Actually there are many antidepressants that have gone generic, which means they are significantly cheaper, and no pharma company is promoting them. There has always been a generic version of an antidepressant available, so if cost is an issue, then doctors have always had the option to give a patient something cheaper that works just as well.

I agree, that pharma research goes into therapies for chronic illnesses, but many of these drugs are allowing patients to live longer lives with their disease or at least better improve their quality of life.

In the end, pharma is a corporation that requires profits to survive... just like any other corporation. They are not out to altruistically cure diseases at zero benefit to them. Pharma funds most of the research and clinical trials out there. So they have a right to pick and choose where they want to invest their money.

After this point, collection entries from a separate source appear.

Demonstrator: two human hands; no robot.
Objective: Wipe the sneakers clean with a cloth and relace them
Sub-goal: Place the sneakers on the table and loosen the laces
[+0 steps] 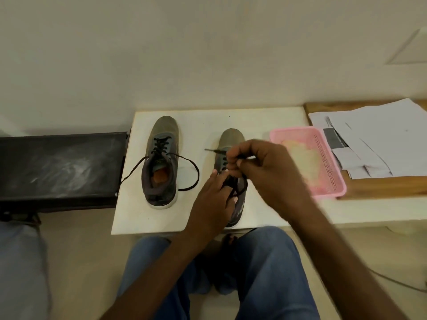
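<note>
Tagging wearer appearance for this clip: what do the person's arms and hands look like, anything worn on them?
Both forearms are bare as far as the frame shows: no sleeves, gloves, watch or rings visible on the left hand or right hand. Fingernails look short and unpainted. Motion blur softens the right forearm. Lower down, blue jeans cover the legs.

A plain cream wall [184,47] fills the upper half, evenly lit, with no window in sight. Against it stands a low white table [265,116]. To its left sits a black bench [57,165], its top smeared with whitish dust. To the right, a wooden desk [379,188] carries loose white papers [374,139]. The floor [80,262] is pale beige.
</note>
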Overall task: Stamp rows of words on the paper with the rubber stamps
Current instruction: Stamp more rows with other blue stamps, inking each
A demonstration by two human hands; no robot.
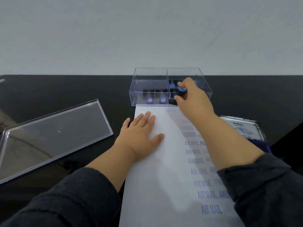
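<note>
A white sheet of paper (165, 177) lies on the black table, with blue stamped words such as AIR MAIL running down its right part. My left hand (141, 133) rests flat on the paper's upper left, fingers straight. My right hand (191, 97) grips a black rubber stamp with a blue top (181, 90) at the front right of the clear stamp box (142, 77). Two stamps (155, 99) lie in the box's left compartment, and another blue-topped stamp (171, 86) sits in the right one.
The box's clear lid (54, 133) lies upside down on the table at the left. An open Artline ink pad (244, 128) sits to the right of the paper, partly behind my right arm. A pale wall rises behind the table's far edge.
</note>
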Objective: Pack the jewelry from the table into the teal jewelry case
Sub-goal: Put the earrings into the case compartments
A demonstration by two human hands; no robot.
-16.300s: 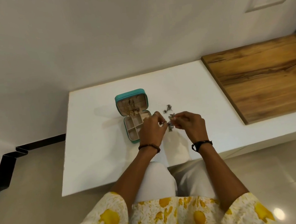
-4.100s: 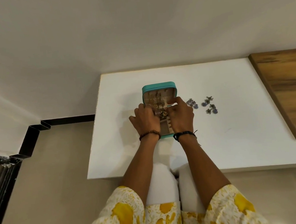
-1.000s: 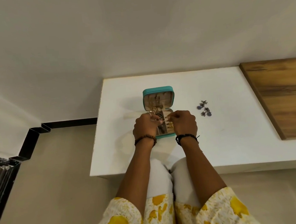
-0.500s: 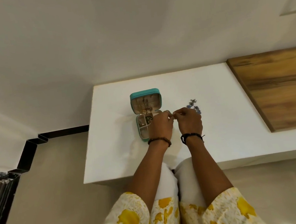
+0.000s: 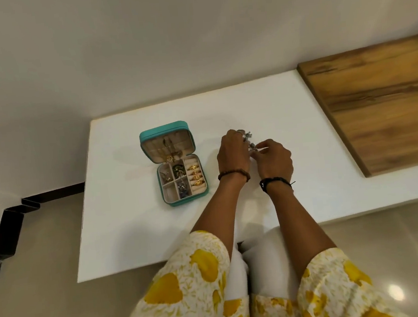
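White table (image 5: 138,233) | one open teal case (image 5: 175,164) (four gold rings (image 5: 195,174)) | left hand (image 5: 233,153), right hand (image 5: 275,160) pinching earrings (image 5: 250,141)

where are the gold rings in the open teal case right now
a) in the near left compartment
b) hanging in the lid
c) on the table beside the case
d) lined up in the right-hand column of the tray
d: the gold rings sit one behind the other in the right-hand column of the teal case, while the lid holds hanging chains instead.
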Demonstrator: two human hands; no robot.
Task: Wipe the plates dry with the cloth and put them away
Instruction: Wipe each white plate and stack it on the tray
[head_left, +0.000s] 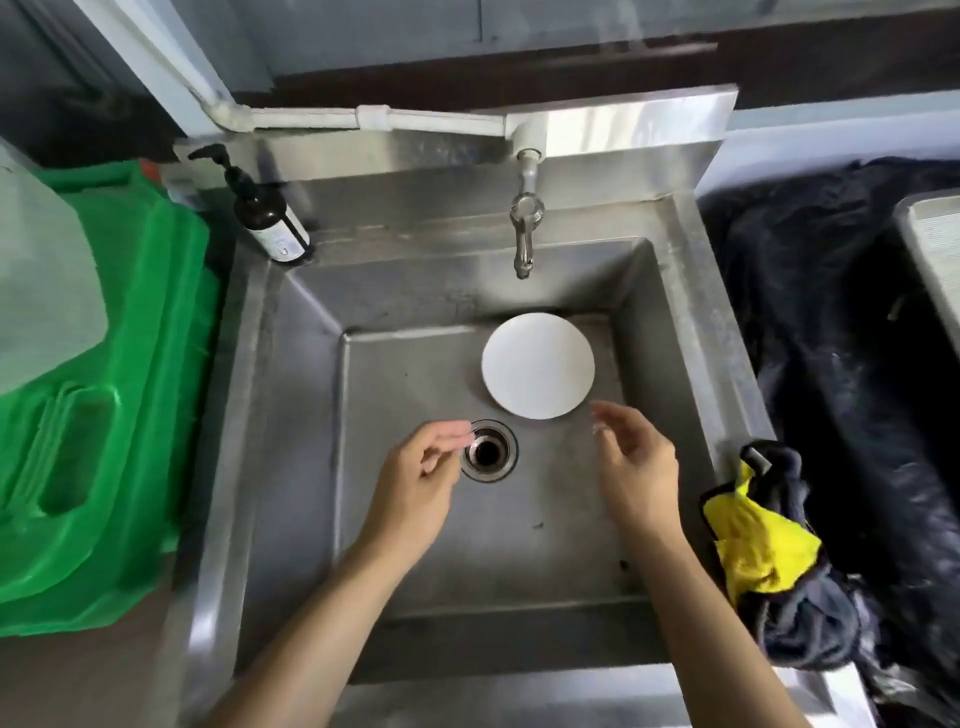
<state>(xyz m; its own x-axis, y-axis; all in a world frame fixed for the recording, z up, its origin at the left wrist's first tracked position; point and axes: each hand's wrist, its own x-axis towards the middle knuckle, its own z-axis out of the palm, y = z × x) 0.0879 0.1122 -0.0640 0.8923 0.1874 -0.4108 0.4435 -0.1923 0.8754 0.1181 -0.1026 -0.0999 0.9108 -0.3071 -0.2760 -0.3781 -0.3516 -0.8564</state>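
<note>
A round white plate (537, 366) lies flat on the bottom of the steel sink (291, 415), toward the back right, under the tap. My left hand (415, 483) hovers over the basin beside the drain (488, 451), fingers relaxed and holding nothing. My right hand (636, 462) hangs just in front of the plate's near edge, fingers loosely spread and blurred, not touching it. A yellow and dark cloth (763, 540) lies bunched on the sink's right rim, apart from both hands.
A tap (525, 228) juts over the basin from the back wall. A dark pump bottle (270, 213) stands at the back left corner. A green plastic bin (98, 415) sits to the left, a black bag-lined container (857, 338) to the right.
</note>
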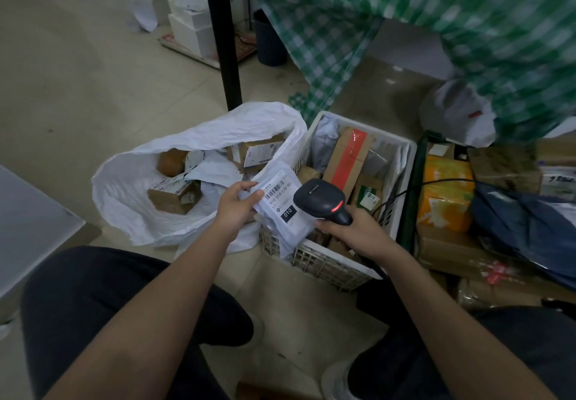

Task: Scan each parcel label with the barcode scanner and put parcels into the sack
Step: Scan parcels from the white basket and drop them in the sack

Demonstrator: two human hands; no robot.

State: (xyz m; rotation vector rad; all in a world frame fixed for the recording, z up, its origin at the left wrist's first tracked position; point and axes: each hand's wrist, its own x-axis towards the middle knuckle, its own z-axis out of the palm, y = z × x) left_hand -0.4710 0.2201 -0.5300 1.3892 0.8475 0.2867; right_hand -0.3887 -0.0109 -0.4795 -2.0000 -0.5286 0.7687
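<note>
The left hand [234, 205] pinches one soft, crinkled grey poly parcel [282, 209] above the slatted white crate [402, 163]; the right hand [352, 228] grips one matte black scanner [324, 201] — red light glowing — beside the crumpled white sack [124, 187].

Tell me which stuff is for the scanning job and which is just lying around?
For the job: barcode scanner in right hand; grey parcel in left hand; white sack; white crate of parcels.

Just lying about: green checked cloth; dark bin; black pole.
</note>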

People don't want higher taxes, but I guess the greater question is whose responsibility is it to fund research into "cures"?

In the meantime, I believe that we need to take more ownership over our own care. There is a wealth of info out there on the internet these days, and its important to educate ourselves and not just accept whatever a doctor is telling us. Go to another doctor, go to a specialist, read up on what is available to better understand the illness, and know the side effects of whatever drug you are being prescribed. That seems to make the most sense to me.